● **TASK DIRECTIONS**
Write out exactly the first lines of the listing, ending on the line that contains "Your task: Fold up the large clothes".
★ ★ ★
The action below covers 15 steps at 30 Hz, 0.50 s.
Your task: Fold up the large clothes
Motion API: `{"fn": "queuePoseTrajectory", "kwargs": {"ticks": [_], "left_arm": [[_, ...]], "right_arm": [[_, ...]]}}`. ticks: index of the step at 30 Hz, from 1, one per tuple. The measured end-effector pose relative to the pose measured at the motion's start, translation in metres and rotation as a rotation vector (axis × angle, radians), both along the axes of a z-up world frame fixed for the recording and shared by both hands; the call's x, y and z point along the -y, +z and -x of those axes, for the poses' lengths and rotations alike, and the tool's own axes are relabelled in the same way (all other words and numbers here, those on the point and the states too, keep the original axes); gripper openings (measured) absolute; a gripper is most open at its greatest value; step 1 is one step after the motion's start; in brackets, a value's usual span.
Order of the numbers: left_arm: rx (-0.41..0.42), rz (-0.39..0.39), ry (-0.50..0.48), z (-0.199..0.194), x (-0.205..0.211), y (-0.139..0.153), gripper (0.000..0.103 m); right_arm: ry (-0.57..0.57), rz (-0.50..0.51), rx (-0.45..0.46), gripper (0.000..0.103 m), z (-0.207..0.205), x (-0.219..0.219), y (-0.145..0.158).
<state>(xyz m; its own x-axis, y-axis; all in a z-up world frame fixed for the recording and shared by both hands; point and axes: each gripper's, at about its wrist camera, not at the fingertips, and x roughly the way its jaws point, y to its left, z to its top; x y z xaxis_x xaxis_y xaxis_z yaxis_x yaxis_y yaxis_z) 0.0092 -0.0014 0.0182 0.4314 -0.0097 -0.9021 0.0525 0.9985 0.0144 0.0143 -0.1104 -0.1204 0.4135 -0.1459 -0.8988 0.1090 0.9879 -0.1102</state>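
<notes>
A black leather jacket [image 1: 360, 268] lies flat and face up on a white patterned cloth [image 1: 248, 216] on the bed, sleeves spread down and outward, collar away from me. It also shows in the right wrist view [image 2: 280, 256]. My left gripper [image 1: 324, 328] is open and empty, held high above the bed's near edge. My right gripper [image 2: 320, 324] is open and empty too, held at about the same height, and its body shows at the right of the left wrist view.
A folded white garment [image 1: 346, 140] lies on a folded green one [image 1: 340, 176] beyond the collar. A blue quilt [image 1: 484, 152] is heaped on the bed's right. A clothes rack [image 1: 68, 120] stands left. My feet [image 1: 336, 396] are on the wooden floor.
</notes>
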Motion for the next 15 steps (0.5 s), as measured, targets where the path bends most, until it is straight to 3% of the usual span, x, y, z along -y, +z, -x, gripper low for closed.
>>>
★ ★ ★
● **EXERCISE SOLUTION**
The action below covers 15 steps at 30 Hz, 0.50 s.
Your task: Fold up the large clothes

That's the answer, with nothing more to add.